▶ _Exercise directions_
Which of the lines below hold "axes"? Please return each one.
(Beginning of Exercise data)
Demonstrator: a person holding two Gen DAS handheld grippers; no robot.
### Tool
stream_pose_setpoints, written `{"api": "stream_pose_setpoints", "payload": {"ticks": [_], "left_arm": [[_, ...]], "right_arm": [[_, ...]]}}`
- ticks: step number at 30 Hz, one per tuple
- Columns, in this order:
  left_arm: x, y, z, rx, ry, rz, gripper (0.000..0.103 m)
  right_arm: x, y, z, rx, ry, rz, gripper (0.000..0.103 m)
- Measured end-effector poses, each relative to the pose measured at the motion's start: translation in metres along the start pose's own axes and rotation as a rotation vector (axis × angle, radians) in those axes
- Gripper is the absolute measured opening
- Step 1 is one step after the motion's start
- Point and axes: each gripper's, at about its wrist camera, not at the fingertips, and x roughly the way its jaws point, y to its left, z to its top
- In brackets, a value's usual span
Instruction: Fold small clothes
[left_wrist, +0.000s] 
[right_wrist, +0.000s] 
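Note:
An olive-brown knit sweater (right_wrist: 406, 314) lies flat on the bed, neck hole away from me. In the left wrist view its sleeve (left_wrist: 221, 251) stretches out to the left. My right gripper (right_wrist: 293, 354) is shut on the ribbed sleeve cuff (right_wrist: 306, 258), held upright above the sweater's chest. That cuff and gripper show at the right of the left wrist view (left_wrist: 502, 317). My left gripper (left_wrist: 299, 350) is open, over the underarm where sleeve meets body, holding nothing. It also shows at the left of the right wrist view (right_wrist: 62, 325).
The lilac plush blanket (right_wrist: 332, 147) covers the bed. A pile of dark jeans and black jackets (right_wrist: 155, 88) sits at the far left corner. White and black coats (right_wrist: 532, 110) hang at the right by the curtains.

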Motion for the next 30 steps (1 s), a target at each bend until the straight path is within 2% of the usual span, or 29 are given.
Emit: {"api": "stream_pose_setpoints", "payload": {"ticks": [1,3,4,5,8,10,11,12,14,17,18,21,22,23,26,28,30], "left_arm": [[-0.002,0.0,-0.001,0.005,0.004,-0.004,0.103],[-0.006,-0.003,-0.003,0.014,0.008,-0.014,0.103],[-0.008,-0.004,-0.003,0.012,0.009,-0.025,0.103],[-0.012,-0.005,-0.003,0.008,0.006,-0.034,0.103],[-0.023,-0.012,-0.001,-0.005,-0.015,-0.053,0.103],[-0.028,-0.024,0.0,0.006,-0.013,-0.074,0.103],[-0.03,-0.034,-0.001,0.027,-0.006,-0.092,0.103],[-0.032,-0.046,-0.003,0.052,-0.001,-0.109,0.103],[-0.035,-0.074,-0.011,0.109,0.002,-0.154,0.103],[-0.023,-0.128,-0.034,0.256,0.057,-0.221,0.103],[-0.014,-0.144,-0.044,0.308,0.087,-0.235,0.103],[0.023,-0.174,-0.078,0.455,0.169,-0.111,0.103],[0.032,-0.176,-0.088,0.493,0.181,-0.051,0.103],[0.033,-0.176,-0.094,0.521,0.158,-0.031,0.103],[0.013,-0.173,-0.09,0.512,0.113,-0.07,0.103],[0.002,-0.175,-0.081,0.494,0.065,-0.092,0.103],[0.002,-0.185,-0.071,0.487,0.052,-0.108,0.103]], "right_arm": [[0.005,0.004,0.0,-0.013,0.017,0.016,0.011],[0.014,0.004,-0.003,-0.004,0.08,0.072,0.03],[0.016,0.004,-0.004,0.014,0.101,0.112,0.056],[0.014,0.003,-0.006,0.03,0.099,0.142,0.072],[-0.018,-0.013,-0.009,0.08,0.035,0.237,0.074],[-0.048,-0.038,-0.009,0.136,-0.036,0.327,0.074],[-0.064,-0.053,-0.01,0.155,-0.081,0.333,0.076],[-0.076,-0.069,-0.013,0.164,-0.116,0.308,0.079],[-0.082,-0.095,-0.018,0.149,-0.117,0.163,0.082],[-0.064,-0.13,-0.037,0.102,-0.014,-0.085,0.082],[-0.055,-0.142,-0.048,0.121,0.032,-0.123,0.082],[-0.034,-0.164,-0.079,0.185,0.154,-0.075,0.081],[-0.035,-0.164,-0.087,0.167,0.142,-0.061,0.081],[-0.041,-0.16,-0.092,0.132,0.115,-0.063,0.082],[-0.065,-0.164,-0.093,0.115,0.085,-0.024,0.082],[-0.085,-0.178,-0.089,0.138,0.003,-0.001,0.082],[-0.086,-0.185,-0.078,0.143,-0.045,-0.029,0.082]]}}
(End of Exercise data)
▶ _Answer box_
- Measured end-effector poses, each relative to the pose measured at the motion's start: translation in metres along the start pose's own axes and rotation as a rotation vector (axis × angle, radians) in those axes
- Point and axes: each gripper's, at about its wrist camera, not at the fingertips, and x roughly the way its jaws point, y to its left, z to its top

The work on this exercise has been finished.